The possibility of a return to a scenario of low demand and increased supply availability of tankers due to reduced floating storage is the main threat to supported rates, said Ole-Rikard Hammer, a senior analyst with Oslo-based Arctic Securities.
According to Straitship Brokers’ Baig, in the “normal” course of events, global crude market growth of 1 million b/d would have implied an additional requirement of around 25 VLCCs this year. However, in the current environment, S&P Global Platts Analytics expects oil demand will contract by 8.1 million b/d in 2020.
Consequently, additional tonnage is no longer required, and both deliveries and orders have already slowed down. Some dirty tanker orders were placed in the first five months, but June and July were completely anaemic with no orders at all, added Sand.
VesselsValue estimates that the delivery of new tankers has halved to 24 in July, from 47 in January. UK-based Marine Strategies International forecasts less than 1% growth in the VLCC fleet in the current and next two quarters.
Yet the supply is unlikely to tighten, because there has been hardly any demolition of old ships. “It’s been seven months now, without a single VLCC being demolished,” noted Sand.
But there is potential for scrappings to pick up if rates stay depressed, as 20% of the tanker fleet is more than 15 years old and capital expenditure on them can go up, Hammer said.

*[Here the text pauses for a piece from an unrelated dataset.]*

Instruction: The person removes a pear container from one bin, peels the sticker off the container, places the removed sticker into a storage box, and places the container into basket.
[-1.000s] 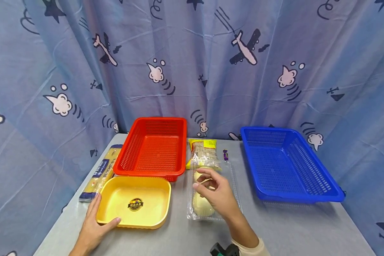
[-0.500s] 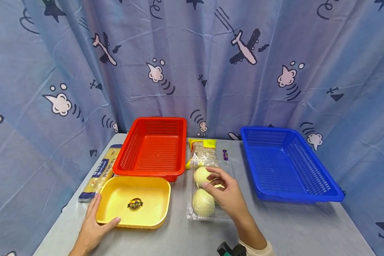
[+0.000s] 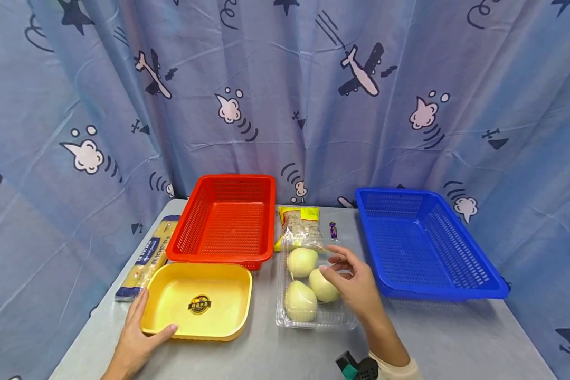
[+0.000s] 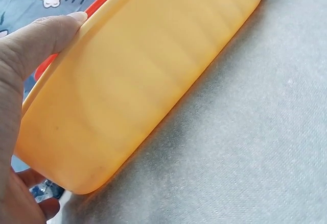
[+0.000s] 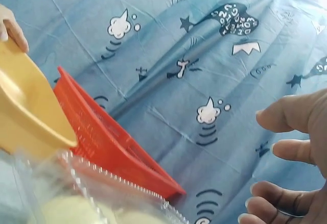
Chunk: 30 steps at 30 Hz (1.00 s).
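My left hand (image 3: 134, 338) grips the near left corner of a yellow plastic tray (image 3: 220, 295) with a fruit label on its floor. In the left wrist view the thumb (image 4: 53, 32) lies on the tray's rim, with other fingers round the corner below. My right hand (image 3: 356, 285) hovers over the right part of a clear plastic box (image 3: 285, 316), its fingers loosely bent and spread with nothing between them. Three pale yellow-green pears (image 3: 301, 301) show in that box; the hand partly covers its right side.
A red basket (image 3: 271, 232) stands behind the tray, over a long packet of noodles (image 3: 147, 253) at left. Behind the clear box lie a yellow snack bag (image 3: 301, 221) and a small purple-wrapped candy (image 3: 333, 230). A blue basket (image 3: 377, 264) stands at right; a patterned curtain (image 3: 285, 105) closes the back.
My right hand has moved to the right across the clear box, uncovering the pears it hid before. My left hand has stayed at the tray's corner.
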Each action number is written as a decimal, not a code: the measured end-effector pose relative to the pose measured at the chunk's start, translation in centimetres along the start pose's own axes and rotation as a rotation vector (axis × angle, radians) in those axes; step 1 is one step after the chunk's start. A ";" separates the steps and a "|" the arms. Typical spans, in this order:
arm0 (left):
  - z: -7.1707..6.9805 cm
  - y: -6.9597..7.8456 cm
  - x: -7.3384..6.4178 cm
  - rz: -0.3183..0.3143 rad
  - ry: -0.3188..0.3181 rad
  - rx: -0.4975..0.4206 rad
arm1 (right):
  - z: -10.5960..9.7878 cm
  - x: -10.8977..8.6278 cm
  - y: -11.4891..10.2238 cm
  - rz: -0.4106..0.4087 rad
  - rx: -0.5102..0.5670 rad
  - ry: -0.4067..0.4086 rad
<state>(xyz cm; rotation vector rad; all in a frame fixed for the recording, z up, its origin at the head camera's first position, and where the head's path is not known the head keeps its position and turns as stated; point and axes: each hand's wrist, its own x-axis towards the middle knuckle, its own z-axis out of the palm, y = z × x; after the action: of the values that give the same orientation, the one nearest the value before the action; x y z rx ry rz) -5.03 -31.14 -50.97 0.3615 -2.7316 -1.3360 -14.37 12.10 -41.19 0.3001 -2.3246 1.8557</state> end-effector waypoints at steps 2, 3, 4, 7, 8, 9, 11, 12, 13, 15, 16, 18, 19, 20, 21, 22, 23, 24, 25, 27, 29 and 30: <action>0.0 0.0 0.0 -0.008 -0.003 0.002 | -0.3 0.1 0.4 0.009 -0.013 0.001; 0.0 0.0 0.0 -0.012 -0.005 0.002 | -0.4 0.1 0.7 0.014 -0.018 0.002; 0.0 0.1 0.0 -0.015 -0.005 0.002 | -0.6 0.2 0.9 0.019 -0.025 0.003; 0.0 0.1 0.0 -0.026 -0.009 0.004 | -1.0 0.4 1.8 0.032 -0.054 0.011; 0.0 0.1 0.0 -0.027 -0.009 0.004 | -1.1 0.5 2.1 0.037 -0.062 0.014; -0.1 0.1 0.0 -0.029 -0.009 0.004 | -1.3 0.5 2.3 0.041 -0.072 0.016; 0.0 0.1 0.0 -0.030 -0.009 0.004 | -1.5 0.6 2.8 0.053 -0.095 0.019; 0.0 0.1 0.0 -0.028 -0.007 0.004 | -1.5 0.7 3.0 0.059 -0.102 0.020; 0.0 0.1 0.0 -0.024 -0.006 0.004 | -1.6 0.7 3.1 0.063 -0.108 0.022; 0.0 0.1 0.0 -0.009 0.000 0.003 | -1.7 0.8 3.5 0.068 -0.116 0.025; 0.0 0.0 0.0 0.000 0.005 0.003 | -1.7 0.8 3.7 0.069 -0.118 0.028; 0.0 0.0 -0.1 0.015 0.010 0.003 | -1.7 0.9 4.0 0.077 -0.121 0.033; 0.0 0.0 -0.1 0.021 0.012 0.003 | -1.8 1.0 4.2 0.082 -0.122 0.035; 0.0 0.0 -0.1 0.024 0.013 0.002 | -1.8 1.0 4.4 0.089 -0.123 0.036; 0.0 0.0 -0.1 0.027 0.016 0.002 | -1.8 1.1 4.5 0.099 -0.125 0.037; 0.0 0.0 -0.1 0.028 0.018 0.003 | -1.9 1.1 4.7 0.109 -0.129 0.038; 0.0 0.0 -0.1 0.029 0.019 0.004 | -1.9 1.2 4.8 0.120 -0.131 0.039; 0.0 0.0 -0.1 0.030 0.019 0.003 | -1.9 1.2 5.0 0.130 -0.134 0.040; 0.0 0.0 -0.1 0.031 0.021 0.003 | -1.9 1.3 5.1 0.139 -0.137 0.040; 0.0 0.0 -0.2 0.037 0.027 0.001 | -2.0 1.3 5.4 0.158 -0.149 0.040; 0.0 0.0 -0.2 0.041 0.027 -0.001 | -2.0 1.4 5.7 0.176 -0.161 0.033; 0.0 0.0 -0.2 0.044 0.028 -0.004 | -2.1 1.5 5.9 0.184 -0.171 0.026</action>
<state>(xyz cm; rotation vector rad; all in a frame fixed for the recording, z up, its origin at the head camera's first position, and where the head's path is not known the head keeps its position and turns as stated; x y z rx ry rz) -4.84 -31.08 -51.01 0.3148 -2.6976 -1.3146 -17.29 15.26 -45.90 0.0428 -2.5483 1.7065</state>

It is still not clear whether the world is in the beginning or middle of the pandemic. What is clear, however, is that a sudden abrupt end to this new normal is highly unlikely in the near term. At the same time, while the global economy in general and the maritime world in particular is taking a beating, a catastrophic doomsday is nowhere on the horizon.
If shipping tycoons and their fellow investors hold back the urge to buy new tankers and strategically position their existing fleet to prevent a glut from developing at the key loading ports, their return on investment will be protected.